Methods: Our objective was to compare the
pharmacokinetic parameters of CYP probe drugs, midazolam (CYP 3A4 substrate)
and dextromethorphan (CYP 2D6 substrate), in the absence and presence of
AMD11070. A cohort of 12 healthy subjects was enrolled. They received a single
oral dose of midazolam 5 mg and dextromethorphan 30 mg on day 1, and twice-daily
dosing of AMD11070 200 mg from day 2 to 9, inclusive. The same dose of the 2 CYP
probe drugs was administered with AMD11070 on day 9. Pharmacokinetic blood
samples for midazolam and dextromethorphan were collected on day 1 and 9, and
AMD11070 on day 9. Pharmacokinetic analyses were performed using validated
analytical methods. Data were analyzed using non-compartmental pharmacokinetic
methods.

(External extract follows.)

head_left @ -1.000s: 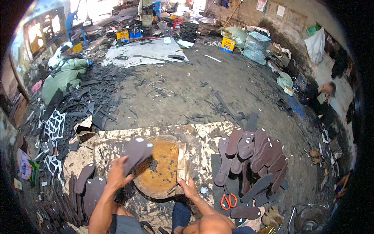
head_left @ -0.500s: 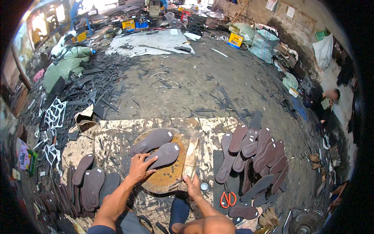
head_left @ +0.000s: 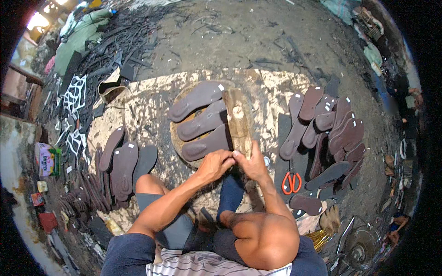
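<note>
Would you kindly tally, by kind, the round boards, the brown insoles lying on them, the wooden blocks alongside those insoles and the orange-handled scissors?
Round board: 1
Brown insoles on it: 3
Wooden block: 1
Orange-handled scissors: 1 pair
Total: 6

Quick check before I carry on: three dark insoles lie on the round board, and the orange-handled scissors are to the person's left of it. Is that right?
Not quite: the head view shows the orange-handled scissors to the person's right of the round board. Three dark insoles do lie on it.
</note>
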### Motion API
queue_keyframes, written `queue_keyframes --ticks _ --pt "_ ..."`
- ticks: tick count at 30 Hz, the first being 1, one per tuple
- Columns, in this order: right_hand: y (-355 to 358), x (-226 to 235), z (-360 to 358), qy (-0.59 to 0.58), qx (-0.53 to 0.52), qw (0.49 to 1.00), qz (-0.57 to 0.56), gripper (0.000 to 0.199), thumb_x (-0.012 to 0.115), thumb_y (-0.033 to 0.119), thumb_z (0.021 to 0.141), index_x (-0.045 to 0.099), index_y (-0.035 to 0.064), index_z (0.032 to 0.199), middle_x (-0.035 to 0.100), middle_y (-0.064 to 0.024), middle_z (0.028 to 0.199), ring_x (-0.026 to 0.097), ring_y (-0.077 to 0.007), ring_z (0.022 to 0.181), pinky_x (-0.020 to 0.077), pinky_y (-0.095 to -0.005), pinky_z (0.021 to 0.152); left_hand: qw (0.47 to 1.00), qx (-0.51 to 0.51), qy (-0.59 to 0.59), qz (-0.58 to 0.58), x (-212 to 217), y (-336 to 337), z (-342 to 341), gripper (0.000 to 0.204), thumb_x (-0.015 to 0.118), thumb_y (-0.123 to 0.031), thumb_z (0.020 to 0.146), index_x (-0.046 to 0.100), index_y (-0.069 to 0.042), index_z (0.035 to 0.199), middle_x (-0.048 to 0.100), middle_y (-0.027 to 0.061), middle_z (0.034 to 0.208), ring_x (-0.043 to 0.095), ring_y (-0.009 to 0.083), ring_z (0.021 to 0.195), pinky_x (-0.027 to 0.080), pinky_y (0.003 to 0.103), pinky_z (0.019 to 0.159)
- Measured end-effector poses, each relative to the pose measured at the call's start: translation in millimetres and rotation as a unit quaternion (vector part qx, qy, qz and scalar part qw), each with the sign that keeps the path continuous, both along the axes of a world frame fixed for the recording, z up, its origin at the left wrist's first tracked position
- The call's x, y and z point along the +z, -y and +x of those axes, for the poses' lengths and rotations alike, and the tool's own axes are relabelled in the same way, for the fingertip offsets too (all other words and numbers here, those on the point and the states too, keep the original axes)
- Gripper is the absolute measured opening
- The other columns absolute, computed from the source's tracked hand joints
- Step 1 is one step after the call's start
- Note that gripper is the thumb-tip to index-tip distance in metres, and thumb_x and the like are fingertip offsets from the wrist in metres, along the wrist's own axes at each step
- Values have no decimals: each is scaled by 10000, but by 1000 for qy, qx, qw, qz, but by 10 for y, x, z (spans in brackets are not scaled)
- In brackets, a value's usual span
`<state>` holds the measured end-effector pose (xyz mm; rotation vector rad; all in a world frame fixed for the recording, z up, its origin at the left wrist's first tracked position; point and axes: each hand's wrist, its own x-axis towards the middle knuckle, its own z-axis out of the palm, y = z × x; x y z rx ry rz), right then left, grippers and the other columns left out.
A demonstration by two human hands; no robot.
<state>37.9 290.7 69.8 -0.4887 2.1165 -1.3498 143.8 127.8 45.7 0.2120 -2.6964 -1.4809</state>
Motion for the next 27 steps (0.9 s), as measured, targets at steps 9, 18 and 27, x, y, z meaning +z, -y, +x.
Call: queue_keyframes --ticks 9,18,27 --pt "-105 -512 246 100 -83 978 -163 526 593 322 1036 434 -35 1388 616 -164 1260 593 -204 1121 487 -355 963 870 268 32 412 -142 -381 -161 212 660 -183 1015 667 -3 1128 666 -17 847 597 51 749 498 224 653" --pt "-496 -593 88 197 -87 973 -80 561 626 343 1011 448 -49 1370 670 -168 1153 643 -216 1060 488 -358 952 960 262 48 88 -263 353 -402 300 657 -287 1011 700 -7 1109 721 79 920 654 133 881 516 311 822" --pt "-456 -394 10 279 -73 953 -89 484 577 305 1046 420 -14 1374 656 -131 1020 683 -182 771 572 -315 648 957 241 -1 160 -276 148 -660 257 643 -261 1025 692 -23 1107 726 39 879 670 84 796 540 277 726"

Interaction was evaluated using geometric mean ratio (90% confidence
interval).
Results: In the
presence of AMD11070, the mean (90% confidence interval) AUC0–24 and
Cmax of dextromethorphan increased 265% (190 to 370) and 252% (177
to 359), respectively, with almost an hour’s delay in time to peak
concentration, while the mean half-life was unchanged. There is also a 32% (13
to 54) increase in the plasma AUC0–24 for midazolam, without
appreciable differences in Cmax, Tmax, or t½. The
relative change in the AUC for both probe drugs was correlated with the AUC for
AMD11070 on day 9.
Conclusions: Increases in
the AUC0–24 for both CYP 2D6 and 3A4 probe drugs, and Cmax
for the CYP 2D6 probe, were statistically significant. Whether this interaction
is clinically beneficial or deleterious and warrants a dosing adjustment
remains to be shown. Interaction between AMD11070 with individual drugs of
clinical importance to HIV-infected patients and which are also substrates of
CYP 2D6 and 3A4 should be further explored.